But there are many more rows than just the first 6. Which is why an interactive widget could be so helpful.

library(DT) # install.packages('DT')

# default datatable
datatable(iris)

# remove document elements
datatable(iris, options = list(dom = 'tp'))

Note how the dom option removed other elements from display such as the Show (length), Search (filtering) and Showing (information) elements from the default, but kept the table and pagination control.

Task.
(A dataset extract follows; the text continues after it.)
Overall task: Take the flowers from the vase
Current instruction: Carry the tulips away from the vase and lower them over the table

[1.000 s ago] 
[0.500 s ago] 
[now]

Output the table again with datatable and set the options to have pagelength of just 5 rows. (See ?datatable and http://rstudio.github.io/DT/).

metricsgraphics: line, bar, scatter

Now we’ll use the htmlwidget metricsgraphics to enable some hover capability in the HTML output.

library(metricsgraphics) # devtools::install_github("hrbrmstr/metricsgraphics")

mtcars %>%
  mjs_plot(x=wt, y=mpg, width=600, height=500) %>%
  mjs_point(color_accessor=carb, size_accessor=carb) %>%
  mjs_labs(x="Weight of Car", y="Miles per Gallon")

dygraphs: time series

dygraphs for R

library(dygraphs) # install.packages("dygraphs")

lungDeaths <- cbind(mdeaths, fdeaths)

dygraph(lungDeaths) %>% 
  dyRangeSelector()

googleVis: …, geo, pie, tree, motion, …

The googleVis package ports most of the Google charts functionality.

For every R chunk must set option results='asis', and once before any googleVis plots, set op <- options(gvis.plot.tag='chart').

gvisLineChart

suppressPackageStartupMessages({
  library(googleVis)  # install.packages('googleVis')
})

# must set this option for googleVis charts to show up
op <- options(gvis.plot.tag='chart')

df=data.frame(
  country = c("US", "GB", "BR"), 
  val1    = c(10, 13, 14), 
  val2    = c(23, 12, 32))
Line <- gvisLineChart(df)
plot(Line)

line chart examples:

gvisTreeMap

Tree <- gvisTreeMap(Regions,  
                    "Region", "Parent", 
                    "Val", "Fac", 
                    options=list(fontSize=16))
plot(Tree)

gvisMotionChart

Please note that the Motion Chart is only displayed when hosted on a web server, or if placed in a directory which has been added to the trusted sources in the [security settings of Macromedia] (http://www.macromedia.com/support/documentation/en/flashplayer/help/settings_manager04.html). See the googleVis package vignette for more details.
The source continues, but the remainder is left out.